START EXERCISE INPUTS

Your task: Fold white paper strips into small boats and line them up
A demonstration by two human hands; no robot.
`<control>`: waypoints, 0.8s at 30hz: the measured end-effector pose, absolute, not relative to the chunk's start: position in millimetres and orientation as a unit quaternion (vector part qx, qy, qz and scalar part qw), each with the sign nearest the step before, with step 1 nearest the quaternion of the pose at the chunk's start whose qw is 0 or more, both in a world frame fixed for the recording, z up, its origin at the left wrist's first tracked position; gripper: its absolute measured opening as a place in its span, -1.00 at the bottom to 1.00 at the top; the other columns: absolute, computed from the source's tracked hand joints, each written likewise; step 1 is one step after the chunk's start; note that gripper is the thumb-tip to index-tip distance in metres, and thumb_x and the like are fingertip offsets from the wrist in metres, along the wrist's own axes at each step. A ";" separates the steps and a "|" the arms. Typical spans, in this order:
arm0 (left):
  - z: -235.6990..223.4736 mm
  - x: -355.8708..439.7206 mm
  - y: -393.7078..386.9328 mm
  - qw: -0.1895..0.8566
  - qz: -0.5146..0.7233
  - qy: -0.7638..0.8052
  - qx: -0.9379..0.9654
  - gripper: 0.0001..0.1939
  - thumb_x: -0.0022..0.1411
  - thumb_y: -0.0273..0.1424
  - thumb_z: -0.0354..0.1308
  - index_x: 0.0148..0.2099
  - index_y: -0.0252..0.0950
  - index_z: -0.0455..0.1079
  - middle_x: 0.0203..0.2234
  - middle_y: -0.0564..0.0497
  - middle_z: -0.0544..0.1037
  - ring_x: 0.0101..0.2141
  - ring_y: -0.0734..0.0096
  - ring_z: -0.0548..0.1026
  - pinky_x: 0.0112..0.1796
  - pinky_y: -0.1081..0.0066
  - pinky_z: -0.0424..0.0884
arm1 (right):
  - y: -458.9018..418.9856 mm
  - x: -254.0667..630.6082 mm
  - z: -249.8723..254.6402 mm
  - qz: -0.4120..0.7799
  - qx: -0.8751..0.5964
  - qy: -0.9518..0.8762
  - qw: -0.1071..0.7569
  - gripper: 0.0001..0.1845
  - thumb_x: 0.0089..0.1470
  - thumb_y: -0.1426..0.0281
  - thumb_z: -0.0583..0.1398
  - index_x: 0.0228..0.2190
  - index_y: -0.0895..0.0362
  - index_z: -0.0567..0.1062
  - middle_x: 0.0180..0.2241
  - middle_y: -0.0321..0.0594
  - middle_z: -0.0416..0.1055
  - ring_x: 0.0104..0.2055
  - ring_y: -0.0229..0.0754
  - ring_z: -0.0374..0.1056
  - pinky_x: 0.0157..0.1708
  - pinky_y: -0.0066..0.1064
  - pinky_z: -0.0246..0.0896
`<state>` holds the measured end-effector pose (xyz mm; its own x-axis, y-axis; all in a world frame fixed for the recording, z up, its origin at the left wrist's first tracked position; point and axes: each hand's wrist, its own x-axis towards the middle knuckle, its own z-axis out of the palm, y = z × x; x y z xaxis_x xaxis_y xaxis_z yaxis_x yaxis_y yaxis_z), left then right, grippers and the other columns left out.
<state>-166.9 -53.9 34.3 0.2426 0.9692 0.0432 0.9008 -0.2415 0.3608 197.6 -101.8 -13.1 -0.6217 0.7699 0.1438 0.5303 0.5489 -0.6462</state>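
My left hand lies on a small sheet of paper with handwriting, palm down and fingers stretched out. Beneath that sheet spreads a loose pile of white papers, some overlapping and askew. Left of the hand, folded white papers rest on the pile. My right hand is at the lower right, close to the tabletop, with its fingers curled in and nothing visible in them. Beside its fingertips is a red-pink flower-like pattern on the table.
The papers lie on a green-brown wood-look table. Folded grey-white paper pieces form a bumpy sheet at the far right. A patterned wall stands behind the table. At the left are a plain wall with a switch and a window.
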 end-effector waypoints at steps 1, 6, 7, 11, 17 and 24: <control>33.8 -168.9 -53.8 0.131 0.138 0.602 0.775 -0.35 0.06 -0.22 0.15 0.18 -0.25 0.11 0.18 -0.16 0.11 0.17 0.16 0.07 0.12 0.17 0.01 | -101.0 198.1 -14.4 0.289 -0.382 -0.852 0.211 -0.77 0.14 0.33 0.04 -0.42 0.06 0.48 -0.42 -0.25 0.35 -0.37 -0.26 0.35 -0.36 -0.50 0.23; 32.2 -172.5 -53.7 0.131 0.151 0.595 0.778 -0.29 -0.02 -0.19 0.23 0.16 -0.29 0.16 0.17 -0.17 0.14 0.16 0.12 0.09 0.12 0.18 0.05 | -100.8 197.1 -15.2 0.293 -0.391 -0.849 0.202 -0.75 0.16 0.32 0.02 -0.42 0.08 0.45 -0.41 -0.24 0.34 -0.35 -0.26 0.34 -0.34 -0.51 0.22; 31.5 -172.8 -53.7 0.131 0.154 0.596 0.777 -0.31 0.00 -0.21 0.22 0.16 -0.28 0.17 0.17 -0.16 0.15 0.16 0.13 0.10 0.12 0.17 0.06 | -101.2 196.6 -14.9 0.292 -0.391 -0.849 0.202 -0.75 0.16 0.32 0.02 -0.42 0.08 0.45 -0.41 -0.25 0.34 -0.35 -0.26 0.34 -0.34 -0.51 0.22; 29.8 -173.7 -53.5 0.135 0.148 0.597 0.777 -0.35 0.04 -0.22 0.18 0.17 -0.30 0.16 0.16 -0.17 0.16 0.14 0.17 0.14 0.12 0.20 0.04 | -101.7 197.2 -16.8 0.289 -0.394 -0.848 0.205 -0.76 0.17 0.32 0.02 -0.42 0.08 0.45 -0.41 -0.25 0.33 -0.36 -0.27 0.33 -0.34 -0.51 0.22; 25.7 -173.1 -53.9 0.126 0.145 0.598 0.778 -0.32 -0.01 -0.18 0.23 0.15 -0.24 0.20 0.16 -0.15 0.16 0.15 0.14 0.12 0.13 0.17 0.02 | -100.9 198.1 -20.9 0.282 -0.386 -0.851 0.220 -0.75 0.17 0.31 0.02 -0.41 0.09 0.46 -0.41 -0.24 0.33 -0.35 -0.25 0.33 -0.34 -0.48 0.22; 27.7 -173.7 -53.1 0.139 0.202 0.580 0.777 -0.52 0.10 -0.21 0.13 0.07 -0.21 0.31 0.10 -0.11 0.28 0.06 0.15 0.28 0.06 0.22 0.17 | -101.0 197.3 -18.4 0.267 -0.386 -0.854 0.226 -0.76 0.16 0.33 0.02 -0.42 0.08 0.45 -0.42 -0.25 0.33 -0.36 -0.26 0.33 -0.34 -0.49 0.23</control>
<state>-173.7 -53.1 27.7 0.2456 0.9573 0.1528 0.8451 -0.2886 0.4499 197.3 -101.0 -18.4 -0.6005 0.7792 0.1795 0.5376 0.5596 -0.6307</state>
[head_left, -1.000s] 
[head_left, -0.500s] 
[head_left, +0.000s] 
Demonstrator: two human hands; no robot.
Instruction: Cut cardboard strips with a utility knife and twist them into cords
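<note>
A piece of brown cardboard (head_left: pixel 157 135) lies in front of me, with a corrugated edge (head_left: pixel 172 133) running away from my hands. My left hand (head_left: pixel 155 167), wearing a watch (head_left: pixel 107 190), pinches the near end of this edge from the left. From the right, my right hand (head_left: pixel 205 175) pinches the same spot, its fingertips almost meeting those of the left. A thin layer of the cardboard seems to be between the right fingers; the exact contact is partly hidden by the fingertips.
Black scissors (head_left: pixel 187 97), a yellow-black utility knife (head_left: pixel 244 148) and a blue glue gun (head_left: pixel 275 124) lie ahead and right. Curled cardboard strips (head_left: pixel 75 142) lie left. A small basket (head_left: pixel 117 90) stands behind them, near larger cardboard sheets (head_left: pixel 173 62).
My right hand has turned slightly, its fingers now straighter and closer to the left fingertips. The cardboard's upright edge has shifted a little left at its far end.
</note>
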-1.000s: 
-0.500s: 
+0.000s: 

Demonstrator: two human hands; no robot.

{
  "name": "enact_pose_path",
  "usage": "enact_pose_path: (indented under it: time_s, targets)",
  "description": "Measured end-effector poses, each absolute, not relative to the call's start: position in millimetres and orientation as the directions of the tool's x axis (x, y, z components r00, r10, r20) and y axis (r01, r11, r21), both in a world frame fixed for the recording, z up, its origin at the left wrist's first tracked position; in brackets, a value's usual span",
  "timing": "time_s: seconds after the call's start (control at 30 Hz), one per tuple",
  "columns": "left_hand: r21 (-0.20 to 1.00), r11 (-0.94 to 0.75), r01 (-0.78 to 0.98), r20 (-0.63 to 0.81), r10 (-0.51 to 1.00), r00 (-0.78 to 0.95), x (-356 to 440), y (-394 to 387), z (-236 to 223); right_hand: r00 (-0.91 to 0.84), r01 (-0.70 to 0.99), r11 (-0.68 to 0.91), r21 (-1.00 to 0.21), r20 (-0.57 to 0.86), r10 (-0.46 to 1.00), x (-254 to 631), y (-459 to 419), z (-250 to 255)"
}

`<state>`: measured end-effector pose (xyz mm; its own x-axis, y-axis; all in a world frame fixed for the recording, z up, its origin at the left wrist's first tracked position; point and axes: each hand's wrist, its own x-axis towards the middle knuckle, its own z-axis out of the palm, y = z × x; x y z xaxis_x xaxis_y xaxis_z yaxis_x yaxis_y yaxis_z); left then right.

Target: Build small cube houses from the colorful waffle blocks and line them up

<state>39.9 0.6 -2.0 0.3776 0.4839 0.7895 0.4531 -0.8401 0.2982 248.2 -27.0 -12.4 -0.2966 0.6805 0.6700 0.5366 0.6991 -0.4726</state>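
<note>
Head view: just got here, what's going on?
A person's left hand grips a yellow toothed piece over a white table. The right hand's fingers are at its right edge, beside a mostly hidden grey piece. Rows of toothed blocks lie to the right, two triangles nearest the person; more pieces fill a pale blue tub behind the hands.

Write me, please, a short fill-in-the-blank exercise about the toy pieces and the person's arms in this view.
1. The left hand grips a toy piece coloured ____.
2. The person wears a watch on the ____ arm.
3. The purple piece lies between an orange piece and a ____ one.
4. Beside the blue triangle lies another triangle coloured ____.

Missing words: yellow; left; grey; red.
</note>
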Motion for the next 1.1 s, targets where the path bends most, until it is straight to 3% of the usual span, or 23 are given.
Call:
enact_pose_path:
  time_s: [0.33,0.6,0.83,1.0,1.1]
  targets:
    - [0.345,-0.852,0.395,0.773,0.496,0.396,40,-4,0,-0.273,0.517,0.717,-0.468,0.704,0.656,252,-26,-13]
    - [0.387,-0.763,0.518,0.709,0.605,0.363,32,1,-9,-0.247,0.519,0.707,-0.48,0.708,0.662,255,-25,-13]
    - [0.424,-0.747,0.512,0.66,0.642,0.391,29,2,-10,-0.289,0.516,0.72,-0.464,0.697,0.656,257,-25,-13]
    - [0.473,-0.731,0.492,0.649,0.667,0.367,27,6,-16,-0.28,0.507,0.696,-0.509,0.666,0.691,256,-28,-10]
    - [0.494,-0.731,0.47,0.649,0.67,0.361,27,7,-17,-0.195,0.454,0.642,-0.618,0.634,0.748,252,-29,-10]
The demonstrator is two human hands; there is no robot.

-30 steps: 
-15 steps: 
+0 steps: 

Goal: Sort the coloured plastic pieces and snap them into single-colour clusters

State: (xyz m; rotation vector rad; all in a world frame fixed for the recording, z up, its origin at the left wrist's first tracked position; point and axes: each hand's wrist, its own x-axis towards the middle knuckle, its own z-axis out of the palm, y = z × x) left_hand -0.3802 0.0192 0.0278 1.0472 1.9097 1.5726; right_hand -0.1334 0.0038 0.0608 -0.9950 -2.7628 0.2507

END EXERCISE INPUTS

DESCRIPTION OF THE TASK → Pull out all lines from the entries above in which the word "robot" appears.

OUTPUT FOR THIS TASK →
A demonstration by two human hands; no robot.
Demonstrator: two human hands; no robot.
Demonstrator: two human hands; no robot.
The demonstrator is two human hands; there is no robot.

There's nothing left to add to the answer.